Article qui sera publié dans le Bilan Opinions d’avril 2025
C’est un vendredi. Je gare ma voiture dans un P+R pour poursuivre mon trajet en train vers l’un de nos cinq bureaux en Suisse, comme (presque) tous les jours. Mais aujourd’hui, le parking est à moitié vide. Je consulte mon agenda. Que se passe-t-il ? Ah, bien sûr, c’est vendredi. C’est le télétravail.
Dans le train en direction de Lausanne, même constat : peu de monde ce matin, mais il y en aura bien plus aux alentours de 15h, en route vers les Alpes pour le week-end.
Il ne fait aucun doute que le télétravail facilite l’exécution de certaines tâches qui ne nécessitent pas d’interaction avec une équipe. Un clerc de notaire peut aisément rédiger plusieurs actes notariés depuis son domicile : seul le résultat compte. Il en va de même pour un professionnel enchaînant les réunions avec ses collègues de l’autre côté de l’Atlantique via un système de visioconférence. Même le manager le plus traditionnel et « vieux jeu » reconnaîtra qu’il est préférable que ces activités soient gérées confortablement depuis chez soi plutôt qu’au bureau, enfermé dans un « cubicle », ces espaces cloisonnés, minuscules et souvent bruyants.
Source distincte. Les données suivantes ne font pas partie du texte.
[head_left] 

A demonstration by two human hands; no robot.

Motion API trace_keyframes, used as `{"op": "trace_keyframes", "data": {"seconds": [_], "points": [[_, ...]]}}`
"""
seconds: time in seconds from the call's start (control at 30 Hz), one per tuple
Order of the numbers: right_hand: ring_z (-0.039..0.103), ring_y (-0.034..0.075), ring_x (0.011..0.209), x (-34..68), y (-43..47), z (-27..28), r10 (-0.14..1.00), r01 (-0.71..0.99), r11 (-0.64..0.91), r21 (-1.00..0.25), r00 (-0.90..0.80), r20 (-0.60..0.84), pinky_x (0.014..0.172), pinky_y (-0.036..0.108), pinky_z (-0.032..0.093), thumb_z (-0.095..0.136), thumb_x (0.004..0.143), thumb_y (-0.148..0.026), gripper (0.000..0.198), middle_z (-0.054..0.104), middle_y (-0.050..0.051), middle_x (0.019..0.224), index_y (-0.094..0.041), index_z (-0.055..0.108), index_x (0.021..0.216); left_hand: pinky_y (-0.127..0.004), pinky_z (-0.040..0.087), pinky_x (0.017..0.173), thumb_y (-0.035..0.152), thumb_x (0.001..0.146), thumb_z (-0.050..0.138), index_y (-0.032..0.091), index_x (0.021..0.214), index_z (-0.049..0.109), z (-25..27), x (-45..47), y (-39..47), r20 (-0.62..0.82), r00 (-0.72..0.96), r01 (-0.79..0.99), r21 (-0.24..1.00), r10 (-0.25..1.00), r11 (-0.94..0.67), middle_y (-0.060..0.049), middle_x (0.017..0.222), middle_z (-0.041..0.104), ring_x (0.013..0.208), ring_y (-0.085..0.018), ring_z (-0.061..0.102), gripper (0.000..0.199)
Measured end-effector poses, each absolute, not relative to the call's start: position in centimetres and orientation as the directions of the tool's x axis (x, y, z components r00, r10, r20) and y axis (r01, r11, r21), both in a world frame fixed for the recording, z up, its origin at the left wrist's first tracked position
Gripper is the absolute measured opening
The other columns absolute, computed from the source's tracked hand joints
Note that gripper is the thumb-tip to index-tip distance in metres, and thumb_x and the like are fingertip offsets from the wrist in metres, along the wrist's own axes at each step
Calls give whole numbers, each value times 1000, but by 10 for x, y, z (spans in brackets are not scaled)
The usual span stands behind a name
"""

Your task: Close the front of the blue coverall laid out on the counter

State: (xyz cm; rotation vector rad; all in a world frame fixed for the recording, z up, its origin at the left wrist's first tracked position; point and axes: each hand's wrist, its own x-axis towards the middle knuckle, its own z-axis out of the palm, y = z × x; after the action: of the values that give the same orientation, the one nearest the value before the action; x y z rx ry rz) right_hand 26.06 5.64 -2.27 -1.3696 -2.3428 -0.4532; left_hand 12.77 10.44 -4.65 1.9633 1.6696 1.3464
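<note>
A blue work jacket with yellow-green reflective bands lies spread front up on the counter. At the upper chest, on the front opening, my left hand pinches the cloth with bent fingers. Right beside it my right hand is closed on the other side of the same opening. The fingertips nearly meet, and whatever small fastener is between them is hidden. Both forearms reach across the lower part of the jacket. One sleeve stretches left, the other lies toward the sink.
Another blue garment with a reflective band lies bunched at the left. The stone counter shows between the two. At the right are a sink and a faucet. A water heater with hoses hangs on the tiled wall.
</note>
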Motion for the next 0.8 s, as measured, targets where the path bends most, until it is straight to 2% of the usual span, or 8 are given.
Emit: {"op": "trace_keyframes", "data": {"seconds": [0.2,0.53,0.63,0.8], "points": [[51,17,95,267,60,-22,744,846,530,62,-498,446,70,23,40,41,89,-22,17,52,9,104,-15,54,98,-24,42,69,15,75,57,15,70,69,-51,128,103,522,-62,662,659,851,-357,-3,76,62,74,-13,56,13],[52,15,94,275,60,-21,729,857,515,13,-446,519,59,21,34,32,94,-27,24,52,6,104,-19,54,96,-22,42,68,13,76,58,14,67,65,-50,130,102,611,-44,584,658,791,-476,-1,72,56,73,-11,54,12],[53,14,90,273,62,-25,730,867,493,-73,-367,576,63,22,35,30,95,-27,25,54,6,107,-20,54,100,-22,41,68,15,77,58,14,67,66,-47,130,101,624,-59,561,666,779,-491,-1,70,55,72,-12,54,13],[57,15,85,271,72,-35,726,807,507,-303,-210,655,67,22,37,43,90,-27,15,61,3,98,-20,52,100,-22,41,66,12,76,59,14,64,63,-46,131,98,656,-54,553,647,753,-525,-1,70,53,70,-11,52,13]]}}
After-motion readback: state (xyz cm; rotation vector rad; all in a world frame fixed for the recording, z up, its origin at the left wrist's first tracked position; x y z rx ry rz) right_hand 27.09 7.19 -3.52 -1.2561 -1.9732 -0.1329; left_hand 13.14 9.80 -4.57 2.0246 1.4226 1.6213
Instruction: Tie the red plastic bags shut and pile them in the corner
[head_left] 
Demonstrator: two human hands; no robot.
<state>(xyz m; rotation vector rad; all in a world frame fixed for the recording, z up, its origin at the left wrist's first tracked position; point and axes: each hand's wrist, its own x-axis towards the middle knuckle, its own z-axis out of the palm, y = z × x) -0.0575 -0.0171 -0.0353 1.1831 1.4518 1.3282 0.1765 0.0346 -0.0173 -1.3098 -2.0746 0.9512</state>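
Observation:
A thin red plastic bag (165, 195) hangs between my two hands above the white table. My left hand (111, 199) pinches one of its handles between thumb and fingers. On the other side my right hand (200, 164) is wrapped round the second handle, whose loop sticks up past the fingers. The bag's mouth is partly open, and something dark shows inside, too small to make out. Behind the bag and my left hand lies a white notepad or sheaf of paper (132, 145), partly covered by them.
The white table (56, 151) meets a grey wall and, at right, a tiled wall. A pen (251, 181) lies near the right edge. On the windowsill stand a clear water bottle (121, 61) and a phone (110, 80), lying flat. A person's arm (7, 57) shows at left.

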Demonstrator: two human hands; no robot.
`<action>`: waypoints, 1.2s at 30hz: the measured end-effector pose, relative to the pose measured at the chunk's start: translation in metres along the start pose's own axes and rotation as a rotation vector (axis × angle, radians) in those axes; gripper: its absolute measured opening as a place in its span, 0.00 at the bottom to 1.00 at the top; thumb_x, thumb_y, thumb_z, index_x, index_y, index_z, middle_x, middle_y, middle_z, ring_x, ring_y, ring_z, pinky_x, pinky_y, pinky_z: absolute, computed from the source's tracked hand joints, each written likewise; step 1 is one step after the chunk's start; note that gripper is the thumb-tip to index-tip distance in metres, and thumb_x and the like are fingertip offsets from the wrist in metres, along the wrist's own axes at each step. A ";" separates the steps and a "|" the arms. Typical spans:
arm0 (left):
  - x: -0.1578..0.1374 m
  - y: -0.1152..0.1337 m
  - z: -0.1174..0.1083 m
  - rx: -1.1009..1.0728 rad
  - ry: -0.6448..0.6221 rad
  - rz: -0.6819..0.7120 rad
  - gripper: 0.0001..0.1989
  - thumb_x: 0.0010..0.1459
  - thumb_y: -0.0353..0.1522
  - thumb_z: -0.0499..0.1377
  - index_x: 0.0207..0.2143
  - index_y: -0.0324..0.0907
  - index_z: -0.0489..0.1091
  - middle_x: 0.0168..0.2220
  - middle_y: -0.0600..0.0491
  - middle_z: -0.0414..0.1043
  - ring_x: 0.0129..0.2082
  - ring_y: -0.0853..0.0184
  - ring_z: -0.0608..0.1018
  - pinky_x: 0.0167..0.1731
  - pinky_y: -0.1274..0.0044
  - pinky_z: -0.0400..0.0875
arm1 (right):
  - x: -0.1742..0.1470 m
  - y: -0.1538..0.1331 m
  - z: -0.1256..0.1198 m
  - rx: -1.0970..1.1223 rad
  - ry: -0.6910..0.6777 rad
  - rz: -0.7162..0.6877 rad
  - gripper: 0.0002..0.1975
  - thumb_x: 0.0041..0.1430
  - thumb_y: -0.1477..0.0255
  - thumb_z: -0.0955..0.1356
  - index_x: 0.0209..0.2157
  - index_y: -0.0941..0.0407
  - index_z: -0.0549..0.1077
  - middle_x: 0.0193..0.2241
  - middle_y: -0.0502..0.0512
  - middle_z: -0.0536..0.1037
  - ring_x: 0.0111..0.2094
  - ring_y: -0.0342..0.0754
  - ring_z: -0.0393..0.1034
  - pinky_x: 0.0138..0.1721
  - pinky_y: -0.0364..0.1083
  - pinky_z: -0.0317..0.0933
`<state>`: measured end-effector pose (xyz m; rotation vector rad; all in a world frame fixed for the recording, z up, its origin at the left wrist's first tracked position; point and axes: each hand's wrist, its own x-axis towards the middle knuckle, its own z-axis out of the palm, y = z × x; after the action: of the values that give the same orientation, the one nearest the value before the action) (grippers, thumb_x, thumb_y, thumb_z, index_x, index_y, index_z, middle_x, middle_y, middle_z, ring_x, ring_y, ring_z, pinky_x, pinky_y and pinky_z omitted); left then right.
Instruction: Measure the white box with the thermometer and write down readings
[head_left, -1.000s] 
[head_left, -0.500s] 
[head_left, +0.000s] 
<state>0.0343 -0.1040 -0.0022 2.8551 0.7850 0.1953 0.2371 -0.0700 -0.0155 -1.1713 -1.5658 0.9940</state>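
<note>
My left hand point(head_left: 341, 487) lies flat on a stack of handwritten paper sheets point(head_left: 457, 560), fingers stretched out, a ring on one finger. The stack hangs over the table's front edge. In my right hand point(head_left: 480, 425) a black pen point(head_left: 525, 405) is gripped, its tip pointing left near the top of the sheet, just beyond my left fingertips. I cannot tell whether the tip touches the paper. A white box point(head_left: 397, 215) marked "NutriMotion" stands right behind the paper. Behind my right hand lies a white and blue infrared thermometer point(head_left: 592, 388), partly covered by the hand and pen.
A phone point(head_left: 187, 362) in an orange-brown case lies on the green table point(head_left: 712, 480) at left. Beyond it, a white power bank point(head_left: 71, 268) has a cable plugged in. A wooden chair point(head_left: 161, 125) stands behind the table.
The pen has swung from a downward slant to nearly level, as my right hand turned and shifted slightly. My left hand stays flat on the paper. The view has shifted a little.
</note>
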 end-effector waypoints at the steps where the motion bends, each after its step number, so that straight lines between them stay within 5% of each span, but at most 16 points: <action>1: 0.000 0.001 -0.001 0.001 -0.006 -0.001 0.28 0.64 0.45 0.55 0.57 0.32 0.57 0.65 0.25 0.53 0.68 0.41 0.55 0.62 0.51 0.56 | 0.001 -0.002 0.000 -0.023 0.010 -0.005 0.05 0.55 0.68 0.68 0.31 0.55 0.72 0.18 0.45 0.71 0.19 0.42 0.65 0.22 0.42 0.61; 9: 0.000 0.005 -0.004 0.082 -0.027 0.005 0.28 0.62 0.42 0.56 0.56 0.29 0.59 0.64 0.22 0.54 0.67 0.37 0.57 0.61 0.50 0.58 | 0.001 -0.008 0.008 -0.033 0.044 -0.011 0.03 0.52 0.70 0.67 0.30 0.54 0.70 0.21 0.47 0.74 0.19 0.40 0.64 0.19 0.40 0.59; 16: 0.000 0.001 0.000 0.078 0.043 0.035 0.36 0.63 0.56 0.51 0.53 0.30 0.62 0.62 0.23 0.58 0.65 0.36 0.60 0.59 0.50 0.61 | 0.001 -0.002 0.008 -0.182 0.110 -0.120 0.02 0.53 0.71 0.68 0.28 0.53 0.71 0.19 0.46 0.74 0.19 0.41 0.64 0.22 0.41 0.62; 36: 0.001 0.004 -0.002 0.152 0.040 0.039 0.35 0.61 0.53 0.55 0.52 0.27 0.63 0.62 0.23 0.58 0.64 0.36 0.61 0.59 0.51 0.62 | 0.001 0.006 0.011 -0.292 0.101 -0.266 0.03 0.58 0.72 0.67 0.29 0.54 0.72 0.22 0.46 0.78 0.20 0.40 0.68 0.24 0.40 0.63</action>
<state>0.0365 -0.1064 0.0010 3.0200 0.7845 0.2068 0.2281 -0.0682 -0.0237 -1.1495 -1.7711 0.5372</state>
L’aménagement des bureaux a sensiblement évolué depuis la pandémie : il y a désormais beaucoup plus de salles de réunion pour favoriser la créativité et la collaboration. Les bureaux deviennent des lieux de rencontre et d’échange, plutôt que des espaces d’isolement (bureaux individuels fermés ou cabines de travail). En parallèle, les postes de travail en open space ont diminué grâce à l’essor du télétravail.
Le problème n’est donc pas le télétravail en soi, mais la dynamique d’une organisation qui finit par graviter autour de l’exigence de télétravailler certains jours fixes, les préférés étant souvent le mercredi ou le vendredi pour de pures raisons privées.
Prenons l’exemple de notre cabinet : nous exigeons que chaque candidat et client soit rencontré en personne. C’est un élément fondamental de notre approche qualitative en matière d’évaluation. Si nous adoptions systématiquement le télétravail le vendredi, nous réduirions notre capacité à organiser ces rencontres, limitant le choix des dates pour nos clients et candidats, avec un impact évident sur la perception et la qualité de nos services. Finalement, ce sont les dynamiques et la nécessité du business qui doivent déterminer la possibilité de télétravailler, et non le seul besoin individuel. Le tout, orchestré avec une bonne dose de bon sens paysan.
Plusieurs GAFAM (Google, Apple, Facebook, Amazon et Microsoft) ont récemment revu leurs politiques de télétravail. Amazon, par exemple, a annoncé qu’à partir du 2 janvier 2025, ses 300 000 employés des fonctions administratives devront revenir en présentiel à temps plein, mettant fin aux deux jours de télétravail hebdomadaires. L’objectif ? Renforcer la culture d’entreprise, améliorer la collaboration et la créativité, faciliter les apprentissages informels entre collègues… et probablement mettre fin à certains abus.
Nous ne pensons pas que ces entreprises, qui en 2024 ont été les principaux moteurs de la performance boursière du S&P 500 (aux côtés de Nvidia et Tesla), prennent des décisions irrationnelles. Au contraire.
Comme pour beaucoup de choses dans la vie, c’est l’excès qui pose problème.